*** Data section Section Begins ***

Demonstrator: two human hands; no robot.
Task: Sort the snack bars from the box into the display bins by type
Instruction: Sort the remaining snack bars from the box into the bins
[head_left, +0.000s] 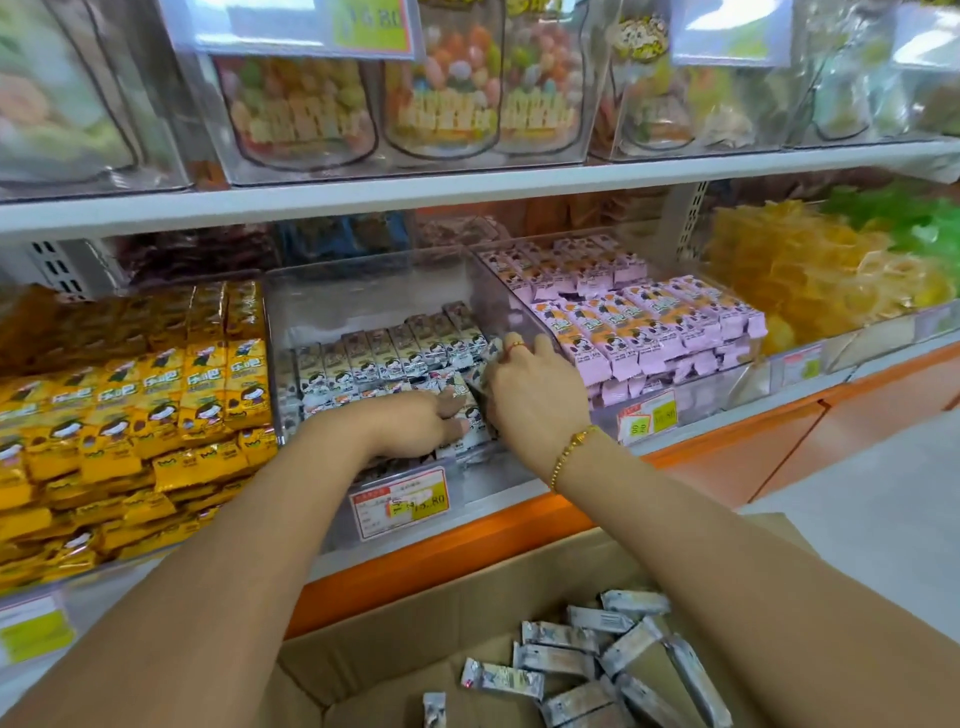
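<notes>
Both my hands reach into the clear middle bin (291, 322), which holds rows of white snack bars (384, 358). My left hand (415, 423) lies on the front row with its fingers curled round white bars. My right hand (535, 389) grips several white bars (480, 371) at the bin's right side. The cardboard box (467, 587) below holds several more white bars (597, 660), lying loose. Yellow bars (156, 405) fill the left bin and pink bars (649, 322) fill the right bin.
An upper shelf (467, 182) carries clear tubs of mixed sweets. Yellow and green dried fruit (821, 260) sits in the far right bin. Price tags (397, 501) hang on the bin fronts, above an orange shelf edge (727, 441). Pale floor (883, 493) shows at the right.
</notes>
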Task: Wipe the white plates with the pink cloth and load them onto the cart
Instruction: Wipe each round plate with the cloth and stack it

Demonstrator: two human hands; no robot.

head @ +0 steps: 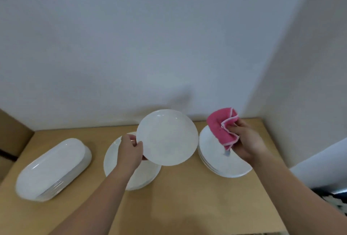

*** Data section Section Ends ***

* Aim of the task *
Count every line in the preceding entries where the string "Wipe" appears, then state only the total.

* Finished task *
2